Angela’s lungs were beaten up by the seven weeks on Loyola’s ventilator, he points out, and by all the oxygen, which is a drug. She has lung disease and an unstable chest wall. She still is on 40% oxygen.
On the phone with Reitha’s sister, Georgia, one morning in mid-September, he said: “Will she make it? I hope so. What can I tell you. You know the odds, I told you from the start. She’s got a very long road.”
Once off the phone, he said: “Angela is stuck. Only time will tell. The prognosis is very guarded. Whether she will survive or how she will survive, I don’t know.”
To what degree he is responsible for this tiny infant presently trapped in a Children’s Hospital respirator, her head enclosed in a plastic hood, her bill growing by thousands of dollars a day, is a question that interests Muraskas less than it does his colleagues.
Explanations abound for what has happened, but in the end, a number of those who have watched the Lakeberg case unfold have come to believe health care choices--now, and under imminent reforms--finally must be made not in Washington but in places like Muraskas’ office. For that reason, some of Muraskas’ colleagues, even while admiring his character and skills, do not agree with his handling of the conjoined twins.
“This should not have gone as far as it did,” Myers said flatly, “and John was part of the reason.”
Muraskas dismisses this assessment as coming from colleagues who “weren’t dealing with the people, who didn’t have a full concept of what was going on.”
Whatever the outcome, whatever happens to Angela, this experience has left him unchanged, he insists. He has no regrets. He would still make the same decisions today. Given a similar case, he would still recommend against surgery--and he would still shrink from imposing his judgment on a family, even a family like the Lakebergs.

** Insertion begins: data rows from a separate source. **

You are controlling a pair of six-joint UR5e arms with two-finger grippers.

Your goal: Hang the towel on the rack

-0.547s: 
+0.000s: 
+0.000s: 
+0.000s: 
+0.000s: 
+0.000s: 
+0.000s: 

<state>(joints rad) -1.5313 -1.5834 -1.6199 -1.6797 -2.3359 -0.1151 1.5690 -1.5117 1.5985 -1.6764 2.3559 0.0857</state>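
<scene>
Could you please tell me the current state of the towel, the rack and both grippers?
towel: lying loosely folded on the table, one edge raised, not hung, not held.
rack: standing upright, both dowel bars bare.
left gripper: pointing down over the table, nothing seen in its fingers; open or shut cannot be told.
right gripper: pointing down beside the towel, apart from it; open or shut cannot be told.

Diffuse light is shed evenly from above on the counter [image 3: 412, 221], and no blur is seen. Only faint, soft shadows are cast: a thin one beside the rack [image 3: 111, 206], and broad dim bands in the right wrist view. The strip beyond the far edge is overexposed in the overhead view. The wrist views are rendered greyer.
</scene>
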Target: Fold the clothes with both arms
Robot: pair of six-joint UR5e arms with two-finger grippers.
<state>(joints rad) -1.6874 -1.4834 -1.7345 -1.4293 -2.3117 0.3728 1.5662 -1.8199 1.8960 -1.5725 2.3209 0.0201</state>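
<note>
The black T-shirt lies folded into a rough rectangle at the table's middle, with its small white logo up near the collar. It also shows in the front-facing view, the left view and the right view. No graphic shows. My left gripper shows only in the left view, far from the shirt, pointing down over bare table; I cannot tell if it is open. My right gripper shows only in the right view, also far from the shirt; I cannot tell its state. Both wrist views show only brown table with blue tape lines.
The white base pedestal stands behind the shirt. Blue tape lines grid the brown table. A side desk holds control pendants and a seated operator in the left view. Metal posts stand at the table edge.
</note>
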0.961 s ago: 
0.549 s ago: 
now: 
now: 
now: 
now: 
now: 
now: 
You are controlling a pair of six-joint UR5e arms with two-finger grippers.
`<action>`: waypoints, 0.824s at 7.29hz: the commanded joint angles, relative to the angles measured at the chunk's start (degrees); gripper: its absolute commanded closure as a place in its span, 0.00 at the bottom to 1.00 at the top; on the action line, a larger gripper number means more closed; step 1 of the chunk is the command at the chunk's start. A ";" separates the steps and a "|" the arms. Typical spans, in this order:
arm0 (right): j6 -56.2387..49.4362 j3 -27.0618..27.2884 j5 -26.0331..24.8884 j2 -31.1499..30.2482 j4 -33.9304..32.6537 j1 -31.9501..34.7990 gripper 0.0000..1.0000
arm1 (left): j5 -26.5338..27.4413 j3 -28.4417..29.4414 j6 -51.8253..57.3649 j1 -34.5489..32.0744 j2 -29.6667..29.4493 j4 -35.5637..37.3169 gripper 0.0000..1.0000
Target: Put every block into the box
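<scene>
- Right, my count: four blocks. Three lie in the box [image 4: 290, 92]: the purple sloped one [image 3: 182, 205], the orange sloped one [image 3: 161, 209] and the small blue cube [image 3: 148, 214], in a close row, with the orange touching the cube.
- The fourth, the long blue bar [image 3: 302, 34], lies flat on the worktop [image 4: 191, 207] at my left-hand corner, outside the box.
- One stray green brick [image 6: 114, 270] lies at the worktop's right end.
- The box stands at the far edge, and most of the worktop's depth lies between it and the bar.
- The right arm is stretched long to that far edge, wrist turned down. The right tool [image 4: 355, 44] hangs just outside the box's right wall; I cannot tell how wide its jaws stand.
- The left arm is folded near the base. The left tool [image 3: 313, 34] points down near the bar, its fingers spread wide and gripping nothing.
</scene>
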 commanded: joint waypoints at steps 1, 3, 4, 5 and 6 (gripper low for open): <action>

“I would hope, dealing with a different set of parents, they’d agree not to try surgery,” he said. “If they didn’t agree, I’m not sure I could ever overrule them. I’m not sure I could ever pull the plug against the parents’ will. If push came to shove, I would do what they want. I would try to help as much as I can.”
That doctors will have to make difficult decisions in the future, that doctors will face choices in situations far more ambiguous than the Lakeberg case, is a reality he acknowledges but does not embrace.
“I know we’re going to have to take the bull by the horns,” he said. “But it will be tough for me. I still have a lot of respect for human life. Maybe I’m sentimental, but that’s the way I am.”
Muraskas fell silent, slumping further down in his chair.
“Oh God,” he finally said. “This is mind-boggling.”